Me and my gf (I’m a woman, too) keep getting hit on by guys. When either of us tell them we have a girlfriend they say shit like What a waste. It’s hurtful. How should we handle this?

Your are certainly entitled to be with whomever you choose. Just look, smile and tell them that it is FAR from a waste (with a smile on our face)

I sent my bf a photo that was just for him. He showed it around. I blew up and told him to go f—k himself. Now he says it was a huge mistake and he’s sorry and would I please reconsider. Should I reconsider?

You might want to give him a second chance since he apologized. Keep this quotation in mind, "Screw me once, shame on you. Screw me twice, shame on me." If anything even remotely close happens, send him walking.

Now she’s told the sisters about it and one told me if I wanted to get in I have to dump him. My bf says that I have to make up my mind before the fall semester starts. Is there a solution that I can do both?

Ah, more info. I can't advise you on what you should do for you, but I can tell you what I would do in a similar situation. I would go to the editor of the college newspaper with the details and let them have some influence.

Me and this guy been going together since high school. We are at the same college. Here’s the problem. I want to pledge this sorority, but one of the girls who went to our high school tried to go out with my bf but he turned her down.

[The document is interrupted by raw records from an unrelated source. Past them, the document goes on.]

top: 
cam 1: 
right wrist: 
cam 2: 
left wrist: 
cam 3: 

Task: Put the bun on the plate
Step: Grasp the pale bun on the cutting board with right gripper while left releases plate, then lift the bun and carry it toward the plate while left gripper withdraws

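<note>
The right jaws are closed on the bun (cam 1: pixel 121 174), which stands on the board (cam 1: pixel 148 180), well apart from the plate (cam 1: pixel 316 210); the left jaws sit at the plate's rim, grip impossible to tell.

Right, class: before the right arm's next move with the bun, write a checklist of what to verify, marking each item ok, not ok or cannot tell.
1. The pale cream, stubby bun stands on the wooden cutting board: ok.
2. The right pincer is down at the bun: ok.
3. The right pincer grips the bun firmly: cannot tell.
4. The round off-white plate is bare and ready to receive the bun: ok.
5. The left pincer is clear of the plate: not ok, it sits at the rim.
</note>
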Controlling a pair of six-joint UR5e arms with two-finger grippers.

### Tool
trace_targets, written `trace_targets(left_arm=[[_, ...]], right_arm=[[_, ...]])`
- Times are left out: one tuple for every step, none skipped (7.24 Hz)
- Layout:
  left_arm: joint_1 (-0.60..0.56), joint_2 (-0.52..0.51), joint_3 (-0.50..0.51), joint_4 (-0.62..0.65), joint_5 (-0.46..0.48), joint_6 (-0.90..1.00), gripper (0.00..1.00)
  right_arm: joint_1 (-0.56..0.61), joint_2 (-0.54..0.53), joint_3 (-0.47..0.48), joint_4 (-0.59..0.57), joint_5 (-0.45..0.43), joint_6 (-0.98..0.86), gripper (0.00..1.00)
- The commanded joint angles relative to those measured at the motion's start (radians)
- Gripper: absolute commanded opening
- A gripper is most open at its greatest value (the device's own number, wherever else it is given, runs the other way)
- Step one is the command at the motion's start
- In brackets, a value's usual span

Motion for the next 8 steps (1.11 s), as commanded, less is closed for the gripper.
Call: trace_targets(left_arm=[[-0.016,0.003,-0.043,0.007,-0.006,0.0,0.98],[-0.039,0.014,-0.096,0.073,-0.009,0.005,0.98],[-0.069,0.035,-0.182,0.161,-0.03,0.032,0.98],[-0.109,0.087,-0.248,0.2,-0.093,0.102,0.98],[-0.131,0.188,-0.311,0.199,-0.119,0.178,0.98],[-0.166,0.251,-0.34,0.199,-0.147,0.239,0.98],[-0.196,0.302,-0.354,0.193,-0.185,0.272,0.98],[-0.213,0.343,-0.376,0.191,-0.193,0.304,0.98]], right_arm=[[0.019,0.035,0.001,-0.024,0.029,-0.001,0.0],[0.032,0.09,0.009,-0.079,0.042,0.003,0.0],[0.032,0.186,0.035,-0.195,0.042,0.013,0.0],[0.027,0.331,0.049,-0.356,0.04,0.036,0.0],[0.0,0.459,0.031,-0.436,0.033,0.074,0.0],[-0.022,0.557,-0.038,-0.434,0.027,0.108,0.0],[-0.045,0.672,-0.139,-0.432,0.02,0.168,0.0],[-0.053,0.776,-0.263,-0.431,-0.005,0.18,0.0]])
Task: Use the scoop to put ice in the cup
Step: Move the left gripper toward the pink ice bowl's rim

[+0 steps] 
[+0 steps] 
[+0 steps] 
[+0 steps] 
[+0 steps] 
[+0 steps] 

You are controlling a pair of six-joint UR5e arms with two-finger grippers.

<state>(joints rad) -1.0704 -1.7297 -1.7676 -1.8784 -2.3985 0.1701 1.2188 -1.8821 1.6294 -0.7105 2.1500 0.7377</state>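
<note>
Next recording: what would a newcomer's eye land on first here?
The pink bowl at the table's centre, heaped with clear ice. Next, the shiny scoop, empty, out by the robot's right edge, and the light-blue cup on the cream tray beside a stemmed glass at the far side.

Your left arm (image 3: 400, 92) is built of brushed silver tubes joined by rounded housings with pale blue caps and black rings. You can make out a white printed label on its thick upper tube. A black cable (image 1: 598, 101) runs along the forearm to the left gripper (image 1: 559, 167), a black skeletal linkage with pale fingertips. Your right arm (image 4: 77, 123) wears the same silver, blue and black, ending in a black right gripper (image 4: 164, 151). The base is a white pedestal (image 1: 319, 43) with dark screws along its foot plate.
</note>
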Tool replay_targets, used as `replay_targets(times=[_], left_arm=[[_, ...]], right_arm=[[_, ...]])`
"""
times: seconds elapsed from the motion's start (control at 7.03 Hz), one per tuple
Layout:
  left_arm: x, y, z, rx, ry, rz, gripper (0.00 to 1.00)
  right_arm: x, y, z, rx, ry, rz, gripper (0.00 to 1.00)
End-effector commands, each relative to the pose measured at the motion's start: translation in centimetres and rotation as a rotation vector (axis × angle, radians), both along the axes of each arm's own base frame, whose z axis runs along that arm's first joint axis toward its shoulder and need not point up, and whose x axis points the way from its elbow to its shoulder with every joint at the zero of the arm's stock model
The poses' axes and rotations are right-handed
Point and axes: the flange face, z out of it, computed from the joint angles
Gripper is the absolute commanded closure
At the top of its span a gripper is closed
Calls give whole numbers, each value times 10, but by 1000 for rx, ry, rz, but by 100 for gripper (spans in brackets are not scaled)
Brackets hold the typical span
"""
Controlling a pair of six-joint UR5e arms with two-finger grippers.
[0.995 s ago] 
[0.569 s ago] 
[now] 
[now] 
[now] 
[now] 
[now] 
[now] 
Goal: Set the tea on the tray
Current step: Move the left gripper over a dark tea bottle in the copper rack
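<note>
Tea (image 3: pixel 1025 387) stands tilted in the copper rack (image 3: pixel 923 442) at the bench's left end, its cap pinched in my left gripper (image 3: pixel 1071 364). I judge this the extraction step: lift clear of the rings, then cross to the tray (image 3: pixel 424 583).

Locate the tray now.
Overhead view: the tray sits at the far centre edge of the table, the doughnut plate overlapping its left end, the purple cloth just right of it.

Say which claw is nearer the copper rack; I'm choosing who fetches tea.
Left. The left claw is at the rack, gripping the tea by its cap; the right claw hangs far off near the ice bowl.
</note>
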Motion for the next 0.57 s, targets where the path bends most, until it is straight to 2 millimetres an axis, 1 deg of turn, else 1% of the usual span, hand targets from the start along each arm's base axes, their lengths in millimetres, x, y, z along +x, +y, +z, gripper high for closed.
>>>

You have to be your own person. I realize that being a part of a sorority may be something that's really important, but so is your relationship. This other girl is being very immature, but could screw you. If you are really serious with your bf, then stay with that. Ultimately, the decision is still up to you.

Second part: It’s almost like we don’t want to go either place but they both put huge pressure on us. Any ideas?

see previous ansswer

We have been married for one year. We have no problems except which family we go to for holidays. For whatever reason our families REALLY don’t get along. Whenever we try to talk to either side they just blow up.

Tell both families that the two of you are going to host the holidays. That way they have to make the choice of what they should do. The other option is not to go to either until they get the message. You also might suggest seeing a family therapist strong enough to handle the whole group. A seasoned therapist will be able to guide the families through the crisis.

even if you take part in things like body worship, smothering, etc. (no sex involved) how important/ how often should you get an aids test?

Every six months, for sure

How do I get a part in a BDSM video? I've told my male friends that we should just make our own, but surprisingly none of them are interested :/

If you are really serious, try getting an agent. Despite objections from many, the adult entertainment industry is booming and includes BDSM. Just keep your future in mind because once it's digital, it's forever.

My gf is perfect in every way except she can’t complete a task to save her life. She says its her ADD but she doesn’t know what to do . Is she right that this is one of the symptoms and what, if anything, can be done?

She is correct that poor task completion is one of the symptoms of ADD. It makes those with the disorder feel like failures because it's ongoing. That being said, I always tell people that I can "explain" what happens, but that doesn't make it an "excuse." In life, she needs to compensate. Medication is certainly an option, but I would start with a therapist who specializes in the disorder. If she gets the help, you'll both be happier.